(Records from a dataset)
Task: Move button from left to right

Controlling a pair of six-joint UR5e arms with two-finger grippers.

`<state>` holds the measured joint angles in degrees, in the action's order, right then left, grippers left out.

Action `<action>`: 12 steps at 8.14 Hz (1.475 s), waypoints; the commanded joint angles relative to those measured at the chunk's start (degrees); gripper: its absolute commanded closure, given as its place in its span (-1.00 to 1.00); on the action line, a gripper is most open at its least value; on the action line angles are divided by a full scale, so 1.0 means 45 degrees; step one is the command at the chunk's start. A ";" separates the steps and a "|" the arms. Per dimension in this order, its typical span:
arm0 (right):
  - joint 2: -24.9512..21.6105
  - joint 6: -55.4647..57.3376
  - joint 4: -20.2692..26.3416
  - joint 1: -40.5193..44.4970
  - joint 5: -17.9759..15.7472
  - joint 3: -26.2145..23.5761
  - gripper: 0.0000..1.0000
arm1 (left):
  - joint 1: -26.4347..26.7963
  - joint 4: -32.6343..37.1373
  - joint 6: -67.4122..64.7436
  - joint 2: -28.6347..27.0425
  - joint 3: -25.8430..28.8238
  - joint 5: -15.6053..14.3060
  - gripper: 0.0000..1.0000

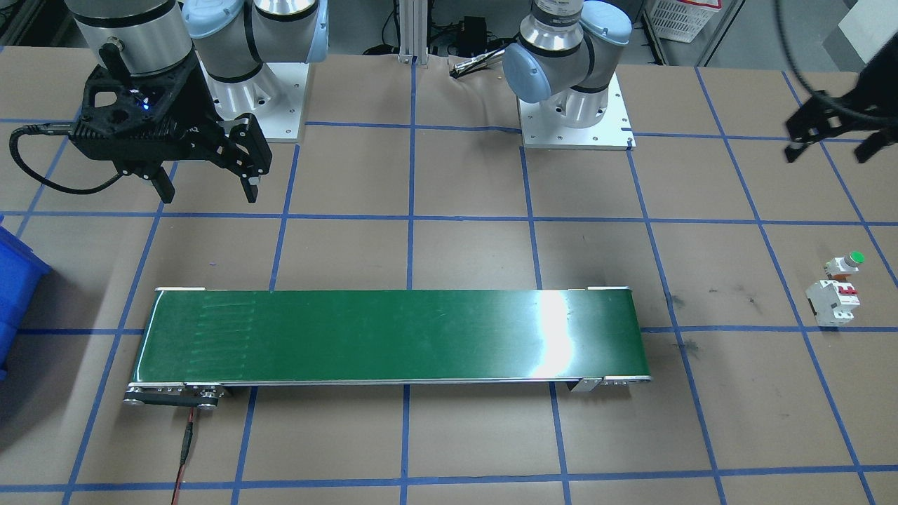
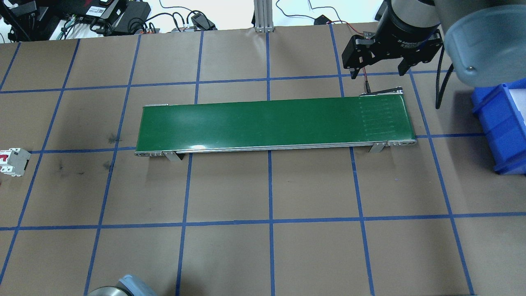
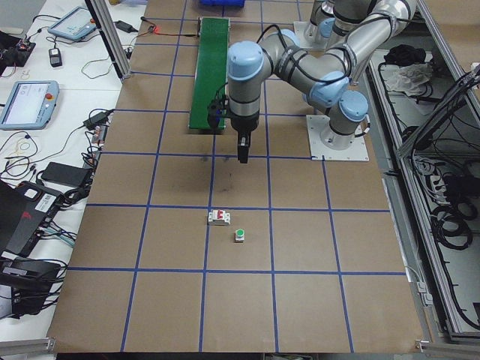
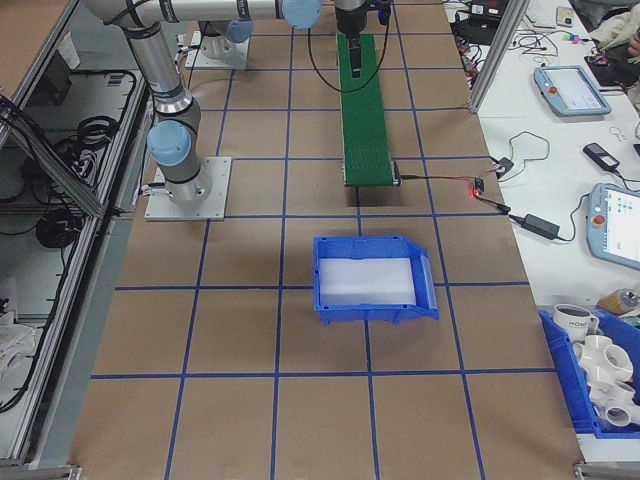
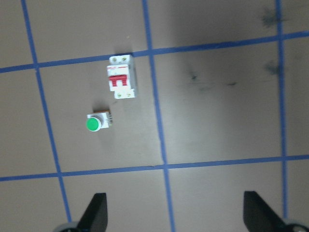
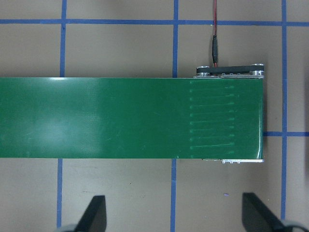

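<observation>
You have the button sitting on the brown counter at the robot's left end, green cap showing, just beside the white circuit breaker with its red levers (the two are close but not touching). In the front-facing view the button lies just behind the breaker, well apart from the near end of the green conveyor belt.

Your left gripper hangs above the counter with its jaws spread wide and nothing between them; both parts lie ahead of the fingertips in the wrist view. The same gripper shows at the edge of the front-facing view, clear of the button.

Your right gripper hovers over the far end of the belt, near the red-and-black cable plugged in at its roller. Its jaws are also released and hold nothing. A blue bin sits on the counter beyond that end of the belt.
</observation>
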<state>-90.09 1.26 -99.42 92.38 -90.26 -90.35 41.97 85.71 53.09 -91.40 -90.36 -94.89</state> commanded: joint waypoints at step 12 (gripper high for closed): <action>0.0000 0.0013 0.0023 -0.0001 0.0000 0.0000 -1.00 | -0.2666 -0.7055 0.0288 -0.6367 -0.1542 0.1262 -1.00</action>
<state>-90.09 1.23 -99.33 92.37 -90.26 -90.35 29.95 54.55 52.51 -118.24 -97.02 -89.37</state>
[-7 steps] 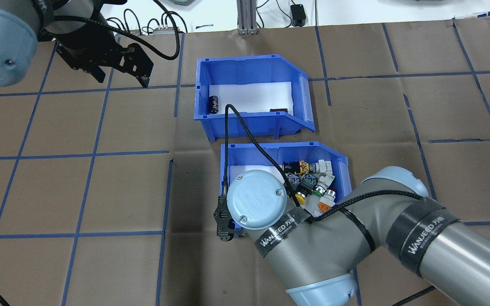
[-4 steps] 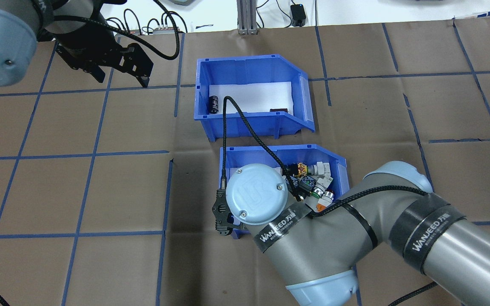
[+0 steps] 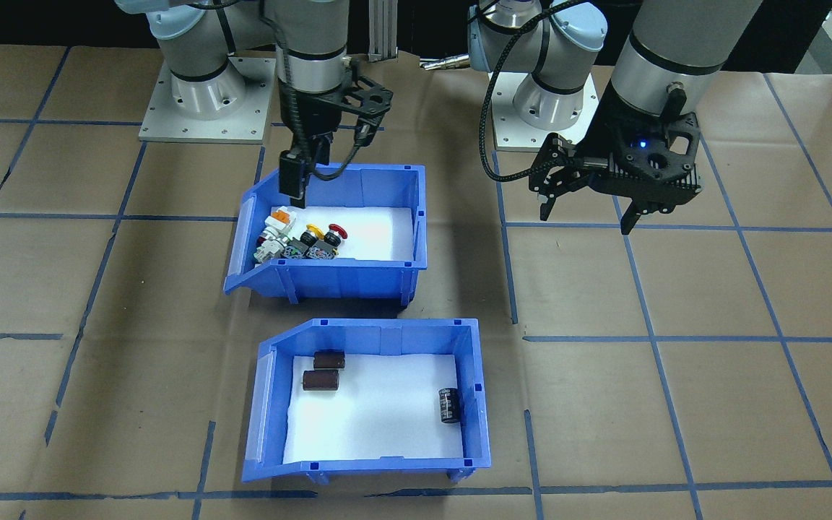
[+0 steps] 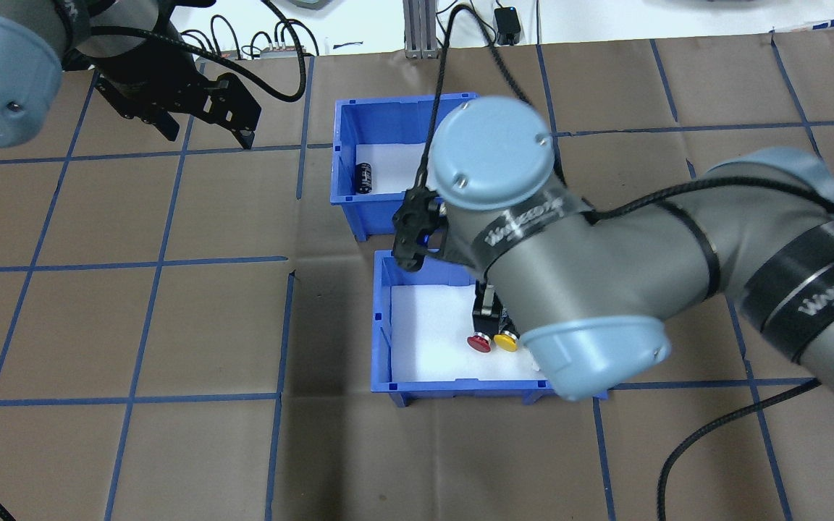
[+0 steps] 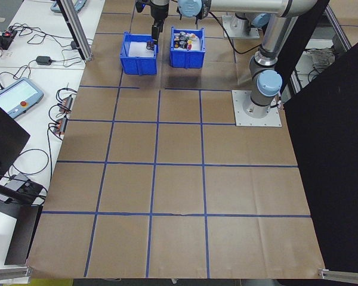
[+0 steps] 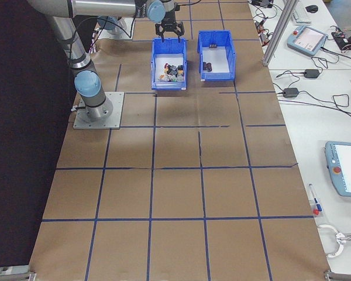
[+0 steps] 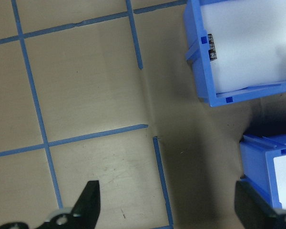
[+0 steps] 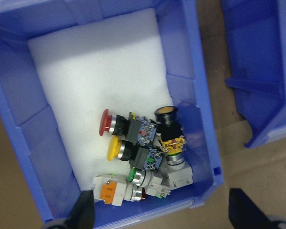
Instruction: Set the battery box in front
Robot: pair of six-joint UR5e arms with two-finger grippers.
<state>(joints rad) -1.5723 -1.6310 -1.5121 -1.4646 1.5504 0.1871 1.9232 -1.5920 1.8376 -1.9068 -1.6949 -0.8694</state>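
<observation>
The right pincer (image 3: 299, 189) hangs with its fingers spread wide above the switch bin (image 3: 329, 235), holding nothing, its camera looking straight down on the coloured push-buttons (image 8: 140, 157); the left pincer (image 3: 589, 209) hovers wide and empty over bare bench (image 3: 712, 347), well apart from both bins. The battery box (image 3: 369, 401), with three dark cylinders (image 3: 322, 370) lying on its white foam, sits on the bench just beyond the switch bin, on the side away from the robot's base, a narrow gap between them. It looks to be in front already, so I judge that the right arm should lift straight up clear of the switch bin's rim before swinging off. Open bench lies on both sides, with the tightest spot being that gap between the two bins.
</observation>
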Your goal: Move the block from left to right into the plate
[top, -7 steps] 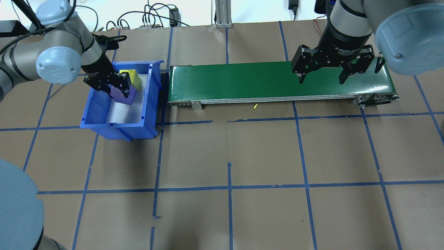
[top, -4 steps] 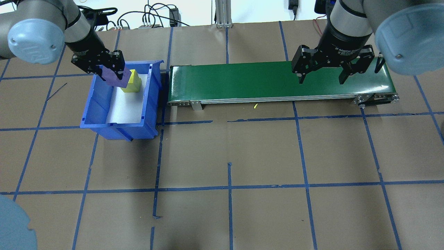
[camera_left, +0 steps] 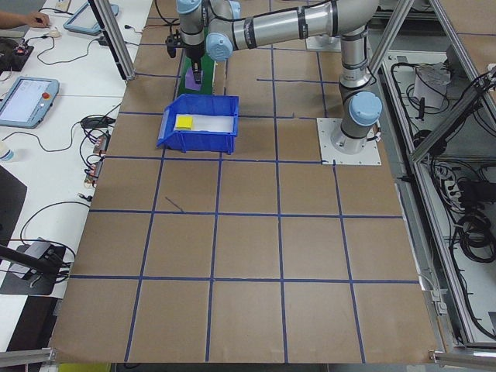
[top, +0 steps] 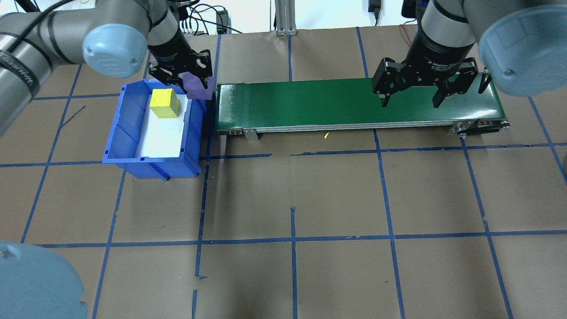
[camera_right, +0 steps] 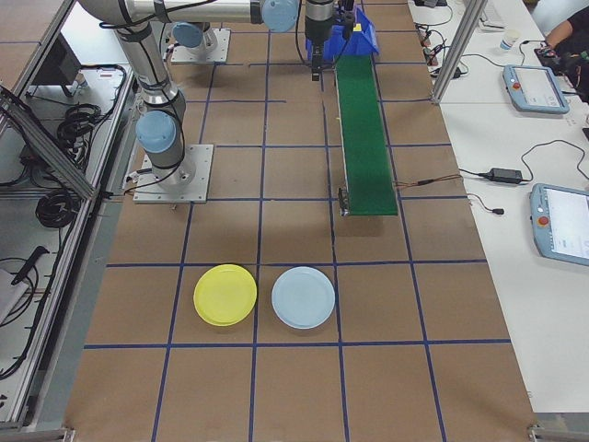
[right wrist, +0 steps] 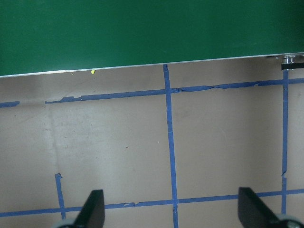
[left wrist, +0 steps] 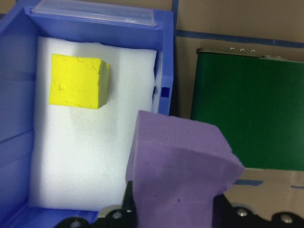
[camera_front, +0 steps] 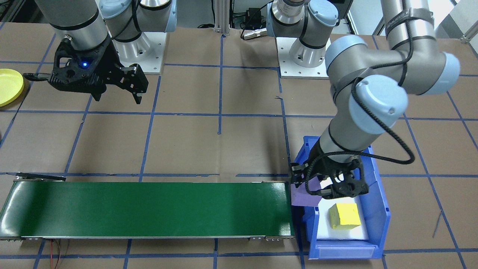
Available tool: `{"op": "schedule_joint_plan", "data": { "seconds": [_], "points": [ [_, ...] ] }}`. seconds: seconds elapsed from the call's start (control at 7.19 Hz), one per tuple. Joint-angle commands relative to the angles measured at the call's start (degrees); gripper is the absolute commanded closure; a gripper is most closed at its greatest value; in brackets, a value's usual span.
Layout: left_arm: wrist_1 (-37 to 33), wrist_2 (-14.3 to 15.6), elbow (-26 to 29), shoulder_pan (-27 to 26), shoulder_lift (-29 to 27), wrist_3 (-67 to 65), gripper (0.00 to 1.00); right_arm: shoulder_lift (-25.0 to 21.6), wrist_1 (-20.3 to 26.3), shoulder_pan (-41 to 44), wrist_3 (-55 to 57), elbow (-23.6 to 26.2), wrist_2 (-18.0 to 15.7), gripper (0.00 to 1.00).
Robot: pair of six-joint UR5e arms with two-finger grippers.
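In the front view, you see the left claw (camera_front: 328,185) clenched on a purple block (camera_front: 303,195). It holds the block up over the bin's edge, right by the near end of the green belt (camera_front: 149,209). A yellow block (camera_front: 344,216) sits alone in the blue bin (camera_front: 377,220). The right claw (camera_front: 114,89) hangs released, with nothing in it. The yellow plate (camera_front: 9,86) peeks in at the far left edge of this view.

In the overhead view, the purple block (top: 198,86) is in the left claw (top: 186,77), between the blue bin (top: 126,133) and the green belt (top: 354,102). The right claw (top: 412,95) waits spread wide over the belt's other end.

In the left side view, the yellow block (camera_left: 184,122) lies in the blue bin (camera_left: 201,139).

In the right side view, the yellow plate (camera_right: 225,295) lies on the table (camera_right: 294,387), just beside a pale blue plate (camera_right: 303,297), well past the belt's end.

In the left wrist view, the purple block (left wrist: 178,171) fills the front, with the green belt (left wrist: 251,114) just to its right.

In the right wrist view, the spread fingers (right wrist: 92,211) hold nothing.

I think the step now is carrying the block to the belt. Next, you should lower it onto the belt and let go.
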Motion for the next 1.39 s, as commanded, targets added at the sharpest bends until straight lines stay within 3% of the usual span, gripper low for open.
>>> {"op": "schedule_joint_plan", "data": {
  "seconds": [0.0,0.14,0.42,0.56,0.7,0.97,1.25],
  "points": [
    [5.8,-0.8,-0.2,-4.2,-4.3,-5.6,0.65,0.0,0.1,0.0,-0.1,0.0,0.0,0.00],
    [6.0,-1.1,-0.7,-4.2,-4.9,-6.0,0.57,0.0,0.1,0.0,-0.1,0.0,0.0,0.00],
    [6.3,-1.1,-1.3,-4.2,-5.4,-5.4,0.28,0.0,0.1,0.0,0.0,0.0,0.0,0.00],
    [6.6,-1.1,-3.2,-4.3,-5.2,-5.2,0.05,0.0,0.1,0.0,0.0,0.0,0.0,0.00],
    [6.5,-1.1,-2.7,-4.3,-4.2,-2.9,0.00,0.0,0.1,0.0,0.0,0.0,0.0,0.00],
    [5.3,-0.4,-2.2,-4.2,0.2,-1.0,0.00,0.0,0.1,0.0,0.0,0.0,0.0,0.00],
    [4.2,-0.3,-1.4,-0.2,1.2,1.2,0.00,0.0,0.1,0.0,0.0,0.0,0.0,0.00]
  ]
}}
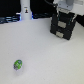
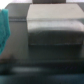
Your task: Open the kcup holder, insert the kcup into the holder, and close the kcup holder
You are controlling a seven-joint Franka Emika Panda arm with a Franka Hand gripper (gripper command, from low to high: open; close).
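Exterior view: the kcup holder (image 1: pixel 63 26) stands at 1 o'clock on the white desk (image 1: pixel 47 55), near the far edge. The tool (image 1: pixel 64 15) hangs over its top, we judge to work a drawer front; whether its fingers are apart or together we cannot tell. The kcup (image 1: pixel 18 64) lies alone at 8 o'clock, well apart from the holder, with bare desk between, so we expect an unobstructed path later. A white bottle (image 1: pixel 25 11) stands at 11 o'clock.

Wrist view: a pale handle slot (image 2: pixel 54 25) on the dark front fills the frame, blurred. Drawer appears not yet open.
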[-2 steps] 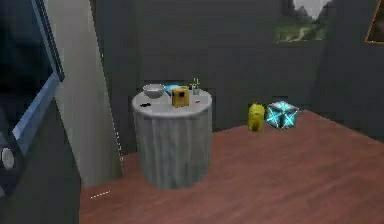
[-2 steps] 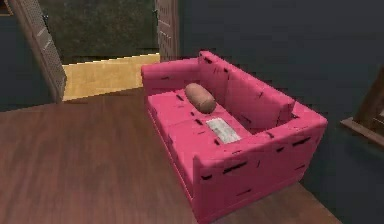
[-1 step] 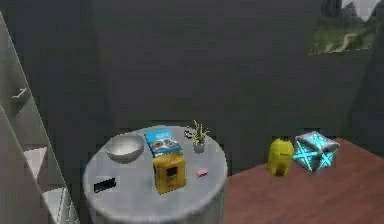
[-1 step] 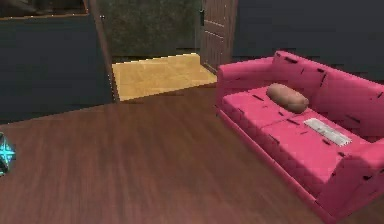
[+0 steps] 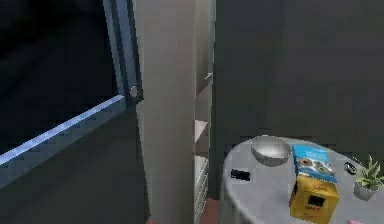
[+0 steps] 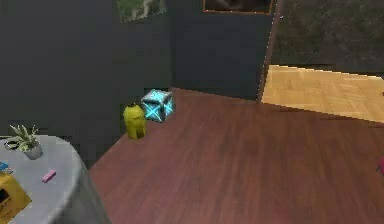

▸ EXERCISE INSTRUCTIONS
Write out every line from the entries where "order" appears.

▸ ANSWER SPACE
`<state>` holds the measured joint angles in degrees, in the action's order, right then left, grippers left out.
Action `<action>`: 12 steps at 8.14 Hz (1.475 s), waypoints; the commanded joint angles relative to those measured at the chunk's start (degrees); gripper: its absolute commanded closure, given as its place in its span (-1.00 to 1.00); on the action line, a gripper is most open at its least value; on the action line angles are divided by a full scale, so 1.0 means 45 degrees; step one is the command at the chunk's start. A ";" separates the steps and a "|" the arms. Per dimension in this order, its typical span:

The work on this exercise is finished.